In semester 1 the University holds a general orientation program over a period of one week before the start of teaching. A specific International Student Information Point is the focal point for new international students and this is organized by the International Office with the assistance of student helpers. During orientation, students will attend an induction session with the International Office as well as the academic department. Students will formally register with the University and receive a student ID card, IT and library access and e-mail address. Once students formally register with the University they can then register for classes. Students will be able to finalize the timetable with the academic advisor during the week and the International Office will register students for their choice of courses. This will be explained at the Induction meeting with the International office. A wide range of activities will take place during the one-week orientation which will be organized by the Students’ Union, the International Office, and academic departments. These will include a series of daily lunchtime talks including student safety, how to open a bank account etc. There will be daily local walking tours to the shopping area, campus tours, visits to local places of interest including York, Haworth, Skipton and Bolton Abbey. Students may also go on a trip to Ikea to purchase items for their rooms!

Many social events such as the Freshers Fayre organized by Students’ Union will take place during the first week specifically for new students joining the University. 

In semester 2, orientation is a one full day and comprehensive induction which will consist of: welcome meeting by International Office staff, induction to key students services, meet students’ union, key personnel, formal enrollment, registration of classes including refreshments. A trip to a place of interest will be organized on the following weekend and new students are strongly encouraged to take part to integrate with other students.

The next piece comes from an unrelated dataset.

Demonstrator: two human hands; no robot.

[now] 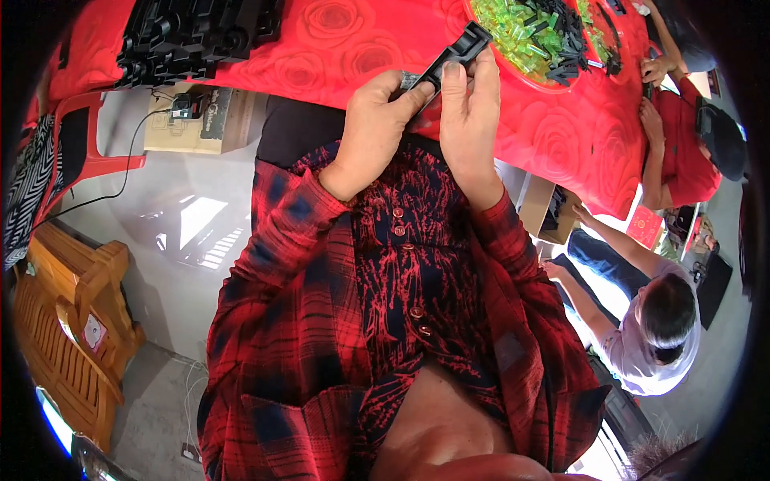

Airport pickup will be provided upon coordination with the International Office. The host will provide arrival directions with acceptance packet.


The University campus offers a variety of social activities for students, including over 70 clubs and societies, many shops, and numerous cafes. The Theatre in the Mill and the Tasmin Little Music Centre offer professional performances and provide activities for all students.

The Students’ Union offices make up the social center of the University with three bars, pool tables, jukebox, video games, vending machines, a nightclub, and an independent student radio station.

The Athletic Association oversees the activities of about 33 clubs, each dedicated to the promotion of a particular sport. The University is one of six national Centres of Excellence for Cricket. Bradford’s geographical position also makes it an ideal center for outdoor sports such as climbing, orienteering, potholing, mountain biking, hang-gliding, and even canoeing and sailing on local rivers and reservoirs. 

The International Office organizes regular trips to various parts of the country such as York and the seaside, providing an ideal way for students to make new friends and see more of the UK. 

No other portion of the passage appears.